Navigating Uncertainty
We are getting a lot of information about COVID 19 and the economy from many different sources. Early into the pandemic, I received an email, allegedly from Stanford University, telling us how to avoid getting the corona virus. If we would sip warm water every 15 minutes, according to this email, any virus in our windpipes would be washed down into our stomachs and be killed by the acids there. Shortly after receiving this email (which I am embarrassed to say I sent to several friends) I received another email that the Stanford email was not from Stanford and contained false information.
Then, a friend sent me another email with some predictions supposedly from the seer, Nostradamas, that the virus in the “twin year” (2020) would ruin the world. This friend, who did what I did and sent this out to his friends, quickly sent another email within twenty four hours of the first one, telling us that someone had researched Nostradamas’ writings and no such prediction was ever made.
How do we know what is true and what isn’t? How do we know how all this will end?
The short answer is we don’t.
Uncertainty is uncomfortable. I can’t even read a story where the hero or heroine gets into deep trouble without feeling uncomfortable. Will they get out of this jam alive? I cheat and read the last chapter in the book so I know the main character is alive at the end and then I can read the rest of the book.
We can’t do that. We don’t know how this story will end, so what do we do? Here are some things I have found that help me:
1. Celebrate what is certain. I am writing this on St. Simons Island, GA. Every day the tide comes in and goes back out. Every day the sun comes up and sets. Every year the flowers bloom in the spring. Every April temperatures begin to rise and days get longer. We have a world governed by natural laws that we can count on.
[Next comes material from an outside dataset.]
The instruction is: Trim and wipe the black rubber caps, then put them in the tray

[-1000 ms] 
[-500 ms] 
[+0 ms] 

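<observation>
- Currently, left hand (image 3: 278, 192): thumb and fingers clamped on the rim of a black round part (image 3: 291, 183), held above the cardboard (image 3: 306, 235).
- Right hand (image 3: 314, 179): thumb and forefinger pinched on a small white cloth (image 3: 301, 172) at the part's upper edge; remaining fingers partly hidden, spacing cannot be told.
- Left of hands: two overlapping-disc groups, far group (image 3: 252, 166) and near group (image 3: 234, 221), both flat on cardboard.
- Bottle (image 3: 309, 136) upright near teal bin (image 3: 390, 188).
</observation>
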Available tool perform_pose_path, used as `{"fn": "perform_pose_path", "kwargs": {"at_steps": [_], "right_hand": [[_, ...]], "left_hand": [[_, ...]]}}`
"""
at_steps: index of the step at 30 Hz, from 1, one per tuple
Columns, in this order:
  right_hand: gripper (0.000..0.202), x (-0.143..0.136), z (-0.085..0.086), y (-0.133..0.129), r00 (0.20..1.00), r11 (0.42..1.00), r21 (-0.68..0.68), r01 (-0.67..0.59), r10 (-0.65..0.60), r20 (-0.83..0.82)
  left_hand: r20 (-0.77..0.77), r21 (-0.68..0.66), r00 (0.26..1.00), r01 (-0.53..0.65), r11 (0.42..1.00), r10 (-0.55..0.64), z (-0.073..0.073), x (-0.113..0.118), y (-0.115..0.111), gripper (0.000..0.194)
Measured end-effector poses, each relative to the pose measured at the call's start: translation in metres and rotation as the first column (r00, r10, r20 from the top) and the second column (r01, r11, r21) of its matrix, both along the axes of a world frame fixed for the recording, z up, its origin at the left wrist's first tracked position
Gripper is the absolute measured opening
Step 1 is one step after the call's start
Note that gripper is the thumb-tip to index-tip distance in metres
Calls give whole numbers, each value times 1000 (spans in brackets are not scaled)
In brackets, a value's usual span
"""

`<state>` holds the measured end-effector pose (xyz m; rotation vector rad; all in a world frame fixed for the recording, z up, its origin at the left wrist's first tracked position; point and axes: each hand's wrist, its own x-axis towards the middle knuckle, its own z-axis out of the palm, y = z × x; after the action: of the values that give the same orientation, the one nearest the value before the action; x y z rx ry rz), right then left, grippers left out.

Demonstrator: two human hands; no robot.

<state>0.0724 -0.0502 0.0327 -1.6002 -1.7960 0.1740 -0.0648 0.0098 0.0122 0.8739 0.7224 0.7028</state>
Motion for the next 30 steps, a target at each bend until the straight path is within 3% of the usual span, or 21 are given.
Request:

2. Remember we aren’t the only generations to face a pandemic. Why should the generations alive today escape? Plagues have affected people for thousands of years. Moses and Aaron had to pray for deliverance from plagues that affected the Israelites in the wilderness several times. Moses, in writing the 91st Psalm, assured the children of Israel that God would deliver them from the “deadly pestilence," and in covering them with His wings, they would not fear the “pestilence that stalks in darkness.”
3. Be glad we do know some things about the virus that are certain. It spreads when we touch something with the virus on it and then touch our face. We can get it if we are in a contained space with airborne particles for more than a few minutes. Medical personnel seem to agree on these matters. Therefore, we must wash or sanitize our hands every time we touch anything that might have the virus on it and wear masks if we go into stores, getting out as quickly as possible. And, we can just stay home, using delivery services to pick up needed items at the store. We can do these things to protect ourselves.
4. Enjoy the silver linings the virus brings - more time with families and spouses, more opportunities to check in with friends and shut-ins, more opportunities to creatively help and encourage others, more time to try new recipes or learn new skills. I read that Shakespeare wrote King Lear, Macbeth, and Anthony and Cleopatra while theaters in Elizabethan England were closed during a plague.
5. Take one day at a time. Even without a pandemic, we live with uncertainty. Will our job or business survive? Will our retirement resources last as long as we do? How will we pay the bills when our income decreases? The crowd to whom Jesus preached His famous Sermon on the Mount must have faced uncertainly as well. Why else would Jesus have told them to stop worrying and remember how God cares for the birds and lilies? “God knows your needs,” He said. “Don’t worry about tomorrow. Just take one day at a time.”